**WORK ORDER:**
The lines in the listing below are to be given again exactly, starting at the line holding "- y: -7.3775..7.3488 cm" and ending at the line holding "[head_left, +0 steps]". Do not include pictures.

**PROVIDED DATA:**
******************************

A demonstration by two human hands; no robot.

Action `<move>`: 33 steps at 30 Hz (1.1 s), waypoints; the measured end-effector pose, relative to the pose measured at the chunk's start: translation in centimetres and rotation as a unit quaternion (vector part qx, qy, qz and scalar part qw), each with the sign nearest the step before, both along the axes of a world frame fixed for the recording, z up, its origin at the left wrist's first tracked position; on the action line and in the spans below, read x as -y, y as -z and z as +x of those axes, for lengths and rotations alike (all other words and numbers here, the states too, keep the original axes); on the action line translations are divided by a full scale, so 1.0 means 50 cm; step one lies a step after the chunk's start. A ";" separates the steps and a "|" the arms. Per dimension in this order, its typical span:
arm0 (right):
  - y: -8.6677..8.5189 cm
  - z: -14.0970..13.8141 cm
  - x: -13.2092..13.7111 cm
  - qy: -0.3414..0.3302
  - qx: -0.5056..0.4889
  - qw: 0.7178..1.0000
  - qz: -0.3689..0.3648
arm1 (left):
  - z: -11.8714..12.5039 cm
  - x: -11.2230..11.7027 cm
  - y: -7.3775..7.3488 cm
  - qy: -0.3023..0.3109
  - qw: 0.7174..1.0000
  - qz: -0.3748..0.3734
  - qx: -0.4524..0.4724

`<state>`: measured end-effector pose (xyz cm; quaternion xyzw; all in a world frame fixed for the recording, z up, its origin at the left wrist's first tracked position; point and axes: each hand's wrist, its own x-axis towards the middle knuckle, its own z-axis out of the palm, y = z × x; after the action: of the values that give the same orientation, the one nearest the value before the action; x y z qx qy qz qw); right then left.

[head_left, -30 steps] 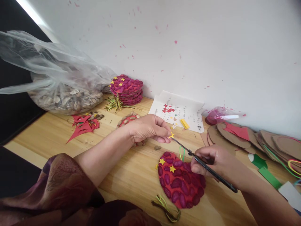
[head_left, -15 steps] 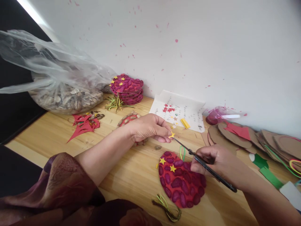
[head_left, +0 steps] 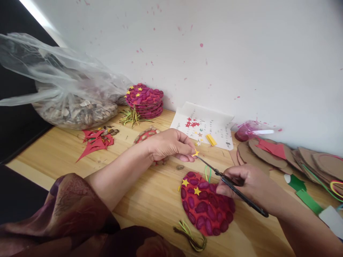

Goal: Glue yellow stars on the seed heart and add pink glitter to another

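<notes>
My left hand (head_left: 167,144) pinches a small yellow paper star (head_left: 195,153) between thumb and fingertips above the wooden table (head_left: 150,192). My right hand (head_left: 245,184) grips black scissors (head_left: 230,187), whose blade tips touch the star. Just below both hands lies a red heart-shaped card (head_left: 205,203) covered with dark pink seeds and two yellow stars. A green loop of cord (head_left: 207,174) sticks out at its top edge.
A clear plastic bag of brown seeds (head_left: 72,107) sits far left, red paper scraps (head_left: 95,142) before it. A stack of finished seed discs (head_left: 144,101) stands by the wall. A paper sheet with stars (head_left: 206,126), cardboard cut-outs (head_left: 268,153) and green strips (head_left: 302,191) lie right. Knotted cords (head_left: 190,237) rest near the front.
</notes>
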<state>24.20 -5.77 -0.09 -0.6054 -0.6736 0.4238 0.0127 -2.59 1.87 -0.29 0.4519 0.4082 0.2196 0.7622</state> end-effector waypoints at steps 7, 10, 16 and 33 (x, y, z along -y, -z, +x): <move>0.001 -0.002 0.000 -0.004 -0.001 1.000 0.030 | -0.001 -0.001 0.001 -0.002 1.000 0.003 -0.004; 0.003 -0.001 0.001 -0.003 -0.001 0.999 0.035 | -0.001 -0.001 0.000 -0.002 1.000 0.006 -0.001; 0.006 0.004 0.002 -0.006 -0.012 1.000 0.021 | -0.002 -0.001 0.000 0.002 1.000 0.007 0.002; -0.004 -0.006 0.001 -0.014 0.030 0.998 0.052 | -0.003 -0.002 0.004 0.008 1.000 0.009 0.000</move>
<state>23.90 -5.84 0.08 -0.6066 -0.7035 0.3699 0.0180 -2.73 1.95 -0.49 0.4618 0.4029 0.2169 0.7598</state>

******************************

**RESULT OF THIS TASK:**
  - y: -7.3775..7.3488 cm
  - qy: -0.3023..0.3109
  - qw: 0.7174..1.0000
  - qz: -0.3748..0.3734
  - qx: -0.4524..0.4724

`<state>`: measured end-effector pose (xyz cm; quaternion xyzw; all in a world frame fixed for the recording, z up, its origin at the left wrist's first tracked position; point and axes: each hand's wrist, its own x-axis towards the middle knuckle, its own z-axis out of the palm, y = z × x; after the action: of the values that give the same orientation, the one nearest the value before the action; x y z qx qy qz qw); right then left.

[head_left, -30 steps] 
[head_left, -15 steps] 
[head_left, +0 steps] 

No further answer will be given.